Your immune system is built to protect the body from possible foreign harmful substances including bacteria, parasites and viruses. It does so by continuously developing the means to recognise and respond to antigens. Antigens are protein elements on the surface of cells that differentiate one cell from another. Non-living things can also have antigens. The trick for the immune system is to recognise, classify every cell it comes across and react accordingly, let the body’s cells go on with their work, allow foreign but useful cells to remain, think food, but catch and destroy any foreign cell like a virus that has bad intentions.
When co-conspirators are planning something they do not want others to know about, one of the first things they discuss is a method to signal danger. In real life when you plan bad things you are either shot dead or if you succeed are paid handsomely for life. In the movies, the scene will be one that has the co-conspirators moving about worried with tension building in the background. The signal will be a slight cough. A similar thing occurs with your immune system, where a cough is often the first line of defence. Clearing your throat happens when mucus has trapped bacteria and other small particles. Similar to our recce squad the evil bacteria are dead before they ever got into the body proper. This first line of the immune response is part of the innate or non-specific immunity that uses various barriers including the skin, and stomach acid to prevent all and sundry from gaining access. But this innate immunity is not enough and depending on the period in one’s lifecycle can even be dangerous.
Pregnancy takes about 40 weeks and medically is divided into trimesters of approximately three months each. During the first trimester is when the woman discovers that she is pregnant often due to symptoms of nausea, tiredness and a general feeling of a body that is fighting something. These symptoms reflect what is going on in the uterus. After the egg and sperm meet, the resulting zygote has to be implanted into the uterus, where eventually a placenta and a foetus develop. Ordinarily the mother’s immune system would regard the zygote as a foreign body but it does not, recognising that this is the moment when the species renews itself. So what happens is that as the zygote moves into the uterus it is surrounded by a large presence of the mother’s immune system, an elite immune response group that protects the zygote against anything that could harm it. As the placenta evolves these elite immune response group retain a heavy response there, monitoring all that passes from the mother to the growing foetus. In the first trimester there is a lot of turmoil going on with tearing down and building of walls to construct a home where the foetus will grow. Hence the mother to be has symptoms that reflect the battle going on. Once the first trimester ends the foetus is enclosed in a new home and the major function is growth and the pregnant mother has peace since the immune system is no longer on a high alert mode.
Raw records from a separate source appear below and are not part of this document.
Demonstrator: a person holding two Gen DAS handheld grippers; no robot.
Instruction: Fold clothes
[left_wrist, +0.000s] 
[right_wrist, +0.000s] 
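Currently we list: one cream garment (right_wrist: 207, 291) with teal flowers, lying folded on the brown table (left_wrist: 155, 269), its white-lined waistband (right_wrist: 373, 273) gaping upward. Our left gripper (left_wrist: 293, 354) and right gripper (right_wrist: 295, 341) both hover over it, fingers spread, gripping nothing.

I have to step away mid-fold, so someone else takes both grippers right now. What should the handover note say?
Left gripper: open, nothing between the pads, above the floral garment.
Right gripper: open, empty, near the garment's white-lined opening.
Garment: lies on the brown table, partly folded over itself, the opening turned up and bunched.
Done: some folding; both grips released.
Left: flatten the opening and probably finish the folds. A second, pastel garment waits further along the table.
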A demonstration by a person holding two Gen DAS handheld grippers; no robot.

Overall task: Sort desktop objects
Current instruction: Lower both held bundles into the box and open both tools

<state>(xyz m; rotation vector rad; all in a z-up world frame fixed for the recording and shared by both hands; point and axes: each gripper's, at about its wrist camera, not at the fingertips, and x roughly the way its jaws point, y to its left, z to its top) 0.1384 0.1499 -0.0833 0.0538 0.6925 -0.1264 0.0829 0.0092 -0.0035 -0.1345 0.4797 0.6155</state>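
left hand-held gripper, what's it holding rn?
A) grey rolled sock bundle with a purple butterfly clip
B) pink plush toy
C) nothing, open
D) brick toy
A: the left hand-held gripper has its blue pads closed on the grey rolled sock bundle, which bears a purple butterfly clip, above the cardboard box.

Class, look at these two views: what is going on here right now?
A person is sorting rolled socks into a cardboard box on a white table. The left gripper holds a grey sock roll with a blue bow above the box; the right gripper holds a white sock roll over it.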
The next major point when the immune system is at play is during birth, except that now there is major contact with the outside world for both the mother and the foetus. In the third trimester the composition of the elite immune response group changes, with more trainers becoming incorporated. The idea is to train the foetus’ immune system which must now begin to wake up and be ready to face the outside world. The baby’s immune system cannot be triggered before the foetus is born otherwise a fight with the mother would break out and so education continues until birth occurs. During birth, the mother’s immune system is again on high alert until the baby together with the entire placenta are expelled. At this point the mother is relatively safe but the danger is now with the baby. The key to completing the development of the baby’s immune system is breastfeeding.
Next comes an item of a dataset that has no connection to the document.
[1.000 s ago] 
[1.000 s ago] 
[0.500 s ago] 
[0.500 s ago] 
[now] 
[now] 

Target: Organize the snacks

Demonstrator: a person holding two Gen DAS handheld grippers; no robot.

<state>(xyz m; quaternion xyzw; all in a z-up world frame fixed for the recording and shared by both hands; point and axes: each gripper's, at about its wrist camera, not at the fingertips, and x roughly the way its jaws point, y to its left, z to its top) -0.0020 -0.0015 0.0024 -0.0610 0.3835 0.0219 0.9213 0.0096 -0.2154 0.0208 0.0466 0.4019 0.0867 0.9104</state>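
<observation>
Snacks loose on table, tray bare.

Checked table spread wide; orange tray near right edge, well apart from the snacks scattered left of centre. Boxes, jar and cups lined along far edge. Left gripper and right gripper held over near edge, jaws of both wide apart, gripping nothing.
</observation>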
Numerous studies show that breastfeeding exclusively for at least six months protects against many diseases including diarrhoea, pneumonia, ear infections, bacterial meningitis and urinary tract infections. This protection remains even years after stopping breastfeeding. Breast milk not only has live immune cells, advisers is what the US military would call them, but also contains antibodies, the knowledge of what the mother’s immune system has faced previously passed on to stimulate the baby’s immune response. This is how exclusively breastfed babies are healthier and stronger than those who are not.
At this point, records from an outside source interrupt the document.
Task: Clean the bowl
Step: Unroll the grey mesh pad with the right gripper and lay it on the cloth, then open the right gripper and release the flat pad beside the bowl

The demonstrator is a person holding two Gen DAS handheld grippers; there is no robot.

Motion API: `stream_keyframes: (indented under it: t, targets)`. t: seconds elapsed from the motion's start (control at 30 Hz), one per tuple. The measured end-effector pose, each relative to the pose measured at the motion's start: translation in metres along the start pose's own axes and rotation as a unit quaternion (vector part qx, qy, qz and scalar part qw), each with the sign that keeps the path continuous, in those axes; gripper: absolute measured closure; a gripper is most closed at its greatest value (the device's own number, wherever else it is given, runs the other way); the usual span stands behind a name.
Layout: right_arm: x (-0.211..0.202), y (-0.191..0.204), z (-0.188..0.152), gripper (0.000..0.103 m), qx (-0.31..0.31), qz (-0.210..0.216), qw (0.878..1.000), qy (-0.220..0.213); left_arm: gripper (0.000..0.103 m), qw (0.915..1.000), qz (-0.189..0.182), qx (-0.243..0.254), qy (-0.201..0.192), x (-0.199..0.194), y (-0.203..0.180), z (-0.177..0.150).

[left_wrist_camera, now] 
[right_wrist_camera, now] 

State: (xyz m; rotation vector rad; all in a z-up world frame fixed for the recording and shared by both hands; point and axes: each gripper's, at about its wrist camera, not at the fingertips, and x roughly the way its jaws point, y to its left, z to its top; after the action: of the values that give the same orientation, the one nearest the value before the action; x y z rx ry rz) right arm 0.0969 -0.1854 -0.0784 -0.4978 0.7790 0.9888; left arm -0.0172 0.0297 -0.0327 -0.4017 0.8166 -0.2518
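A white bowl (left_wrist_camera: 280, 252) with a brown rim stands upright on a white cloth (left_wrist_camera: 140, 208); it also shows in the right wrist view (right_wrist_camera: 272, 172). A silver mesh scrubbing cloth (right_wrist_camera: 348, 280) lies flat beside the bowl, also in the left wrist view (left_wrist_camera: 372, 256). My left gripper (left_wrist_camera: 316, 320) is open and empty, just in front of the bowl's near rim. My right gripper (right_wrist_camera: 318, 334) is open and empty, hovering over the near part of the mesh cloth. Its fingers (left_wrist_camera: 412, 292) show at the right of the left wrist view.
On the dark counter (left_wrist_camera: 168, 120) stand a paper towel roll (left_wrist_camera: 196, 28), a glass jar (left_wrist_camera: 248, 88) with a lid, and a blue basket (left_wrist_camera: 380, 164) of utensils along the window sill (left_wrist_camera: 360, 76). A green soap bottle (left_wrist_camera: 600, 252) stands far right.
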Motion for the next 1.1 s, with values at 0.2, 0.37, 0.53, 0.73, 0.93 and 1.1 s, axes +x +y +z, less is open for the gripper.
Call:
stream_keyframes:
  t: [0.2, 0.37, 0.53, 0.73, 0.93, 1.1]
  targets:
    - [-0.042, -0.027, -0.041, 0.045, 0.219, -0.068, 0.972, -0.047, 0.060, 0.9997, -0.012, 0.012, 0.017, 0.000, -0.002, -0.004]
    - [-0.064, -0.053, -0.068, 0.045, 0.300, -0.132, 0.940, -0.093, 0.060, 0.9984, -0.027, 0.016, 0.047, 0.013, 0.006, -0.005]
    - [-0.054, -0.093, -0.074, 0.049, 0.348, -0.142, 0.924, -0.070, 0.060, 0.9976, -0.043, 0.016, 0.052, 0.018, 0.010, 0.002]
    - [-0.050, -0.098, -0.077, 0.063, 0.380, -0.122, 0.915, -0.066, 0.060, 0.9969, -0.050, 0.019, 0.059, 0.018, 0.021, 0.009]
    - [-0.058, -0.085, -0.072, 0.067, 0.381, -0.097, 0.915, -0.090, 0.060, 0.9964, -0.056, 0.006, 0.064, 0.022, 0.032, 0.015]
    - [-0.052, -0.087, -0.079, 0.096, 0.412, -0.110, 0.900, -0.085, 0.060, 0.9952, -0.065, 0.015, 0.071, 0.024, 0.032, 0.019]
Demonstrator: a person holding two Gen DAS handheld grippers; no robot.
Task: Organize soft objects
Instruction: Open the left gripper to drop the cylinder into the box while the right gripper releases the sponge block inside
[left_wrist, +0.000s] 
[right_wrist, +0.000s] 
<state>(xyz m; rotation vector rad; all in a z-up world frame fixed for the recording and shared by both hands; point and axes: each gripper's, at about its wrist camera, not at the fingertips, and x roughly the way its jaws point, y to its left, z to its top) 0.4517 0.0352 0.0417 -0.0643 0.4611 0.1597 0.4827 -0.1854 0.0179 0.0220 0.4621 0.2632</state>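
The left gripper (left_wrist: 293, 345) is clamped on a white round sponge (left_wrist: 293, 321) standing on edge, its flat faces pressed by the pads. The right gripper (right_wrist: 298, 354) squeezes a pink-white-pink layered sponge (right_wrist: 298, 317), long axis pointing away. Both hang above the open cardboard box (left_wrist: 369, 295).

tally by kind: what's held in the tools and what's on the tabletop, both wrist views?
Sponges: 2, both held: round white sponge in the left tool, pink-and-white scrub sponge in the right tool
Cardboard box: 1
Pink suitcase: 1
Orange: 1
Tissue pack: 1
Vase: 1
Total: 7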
After this nine-month basic and six month post-basic education, the baby’s immune system is ready to face life. We do provide boosters by immunising the child against specific diseases like polio, diphtheria, tetanus, TB and measles but it is important that these vaccines work where the immune system has already been educated on what to do. We can undo much of this good education by how we behave to reduce the effectiveness of the immune system. Two key strategies to maintaining a functional immune system are to sleep adequate hours and exercise regularly.